■ WHAT THE TASK REQUIRES
Please repeat the entire listing verbatim and keep the pictures out.

■ DATA RECORDS
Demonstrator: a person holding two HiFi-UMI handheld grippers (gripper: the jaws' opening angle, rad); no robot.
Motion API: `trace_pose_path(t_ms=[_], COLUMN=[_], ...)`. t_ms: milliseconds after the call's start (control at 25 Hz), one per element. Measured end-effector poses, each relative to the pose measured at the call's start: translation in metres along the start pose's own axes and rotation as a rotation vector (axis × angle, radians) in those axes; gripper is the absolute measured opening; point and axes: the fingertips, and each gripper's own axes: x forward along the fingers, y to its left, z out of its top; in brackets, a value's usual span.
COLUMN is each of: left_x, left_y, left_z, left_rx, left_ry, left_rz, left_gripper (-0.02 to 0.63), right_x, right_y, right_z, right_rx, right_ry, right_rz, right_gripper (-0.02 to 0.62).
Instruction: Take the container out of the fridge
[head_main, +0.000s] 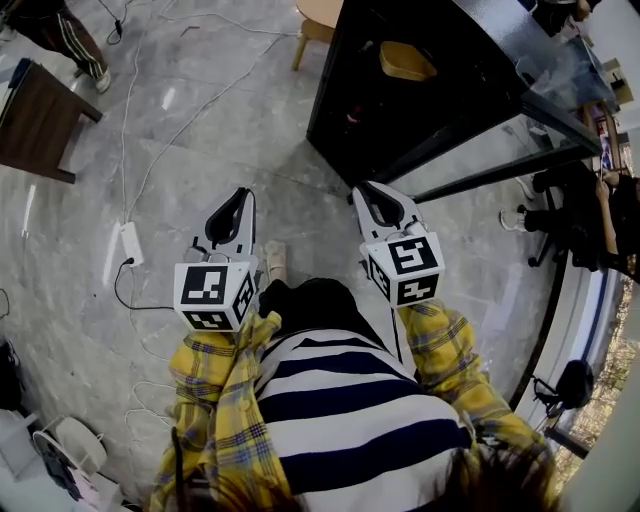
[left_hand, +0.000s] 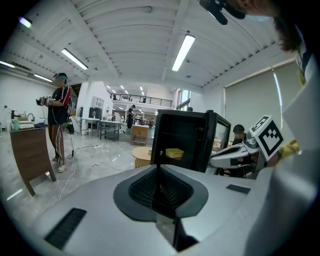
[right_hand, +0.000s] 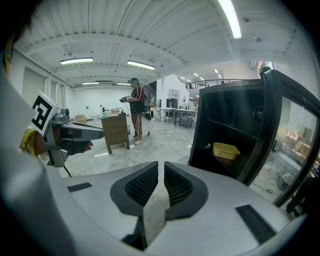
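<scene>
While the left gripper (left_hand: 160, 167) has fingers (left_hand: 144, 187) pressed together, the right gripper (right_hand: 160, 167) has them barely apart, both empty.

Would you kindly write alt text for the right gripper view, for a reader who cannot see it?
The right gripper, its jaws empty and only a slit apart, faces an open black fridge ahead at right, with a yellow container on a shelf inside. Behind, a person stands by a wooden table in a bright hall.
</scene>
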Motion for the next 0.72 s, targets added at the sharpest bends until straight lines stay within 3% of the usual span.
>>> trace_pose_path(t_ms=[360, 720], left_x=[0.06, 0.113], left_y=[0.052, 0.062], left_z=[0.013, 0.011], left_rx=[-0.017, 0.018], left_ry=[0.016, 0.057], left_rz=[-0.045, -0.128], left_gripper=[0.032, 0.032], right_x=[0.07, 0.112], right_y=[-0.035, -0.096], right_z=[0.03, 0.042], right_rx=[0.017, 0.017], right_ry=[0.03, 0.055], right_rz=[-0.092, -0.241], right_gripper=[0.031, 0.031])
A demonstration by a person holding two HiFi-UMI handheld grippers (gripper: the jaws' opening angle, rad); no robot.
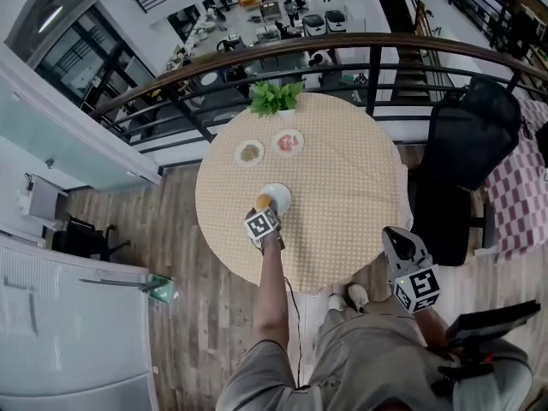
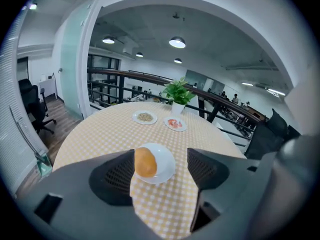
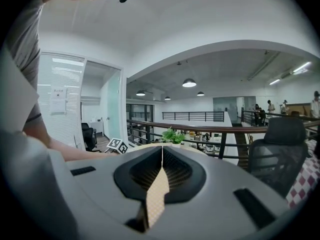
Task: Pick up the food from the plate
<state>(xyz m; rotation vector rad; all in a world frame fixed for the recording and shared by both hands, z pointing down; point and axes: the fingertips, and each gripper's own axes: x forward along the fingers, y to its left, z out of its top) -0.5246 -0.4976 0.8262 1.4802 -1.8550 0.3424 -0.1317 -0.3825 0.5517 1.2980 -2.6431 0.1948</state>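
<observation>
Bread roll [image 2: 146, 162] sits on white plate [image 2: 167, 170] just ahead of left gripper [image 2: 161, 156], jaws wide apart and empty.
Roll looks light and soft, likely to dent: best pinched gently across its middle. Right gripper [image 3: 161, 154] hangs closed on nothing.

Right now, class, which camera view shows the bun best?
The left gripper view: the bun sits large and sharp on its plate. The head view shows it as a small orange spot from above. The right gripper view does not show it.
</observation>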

■ EXPECTED ANSWER
Demonstrator: a person holding two HiFi-UMI handheld grippers (gripper: the jaws' opening angle, rad); no robot.
Motion API: `trace_pose_path(t_ms=[_], COLUMN=[_], ...)`. t_ms: milliseconds after the call's start (control at 25 Hz), one per element. Measured end-effector poses, each relative to the pose measured at the call's start: translation in metres along the start pose's own axes and rotation as a rotation vector (axis × angle, radians) in those axes; gripper is the absolute measured opening; point and axes: the fingertips, and each gripper's own axes: x forward along the fingers, y to its left, z out of its top; in brackets, a value's usual span.
COLUMN is each of: left_x, left_y, left_z, left_rx, left_ry, left_rz, left_gripper (-0.02 to 0.63), right_x, right_y, right_z, right_rx, right_ry, right_rz, right_gripper (-0.02 to 0.62).
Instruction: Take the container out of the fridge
[head_main, +0.000s] 
[left_hand, +0.000s] 
[right_hand, +0.000s] 
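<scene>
While the left gripper (left_hand: 160, 167) has fingers (left_hand: 144, 187) pressed together, the right gripper (right_hand: 160, 167) has them barely apart, both empty.

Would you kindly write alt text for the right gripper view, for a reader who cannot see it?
The right gripper, its jaws empty and only a slit apart, faces an open black fridge ahead at right, with a yellow container on a shelf inside. Behind, a person stands by a wooden table in a bright hall.
</scene>
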Motion for the next 0.72 s, targets added at the sharpest bends until straight lines stay within 3% of the usual span.
>>> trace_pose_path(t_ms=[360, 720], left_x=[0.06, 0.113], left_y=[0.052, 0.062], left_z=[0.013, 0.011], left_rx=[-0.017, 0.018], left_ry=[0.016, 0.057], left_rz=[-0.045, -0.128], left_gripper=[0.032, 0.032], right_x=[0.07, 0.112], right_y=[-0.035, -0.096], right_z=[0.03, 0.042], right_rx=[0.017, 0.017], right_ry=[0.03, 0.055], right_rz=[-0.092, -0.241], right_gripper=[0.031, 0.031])
A demonstration by a person holding two HiFi-UMI handheld grippers (gripper: the jaws' opening angle, rad); no robot.
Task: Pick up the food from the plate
<state>(xyz m; rotation vector rad; all in a world frame fixed for the recording and shared by both hands, z pointing down; point and axes: the fingertips, and each gripper's own axes: x forward along the fingers, y to its left, z out of its top) -0.5246 -0.4976 0.8262 1.4802 -1.8550 0.3424 -0.1317 -0.3825 0.5517 1.2980 -2.6431 0.1948</state>
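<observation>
Bread roll [image 2: 146, 162] sits on white plate [image 2: 167, 170] just ahead of left gripper [image 2: 161, 156], jaws wide apart and empty.
Roll looks light and soft, likely to dent: best pinched gently across its middle. Right gripper [image 3: 161, 154] hangs closed on nothing.

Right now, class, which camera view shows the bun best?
The left gripper view: the bun sits large and sharp on its plate. The head view shows it as a small orange spot from above. The right gripper view does not show it.
</observation>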

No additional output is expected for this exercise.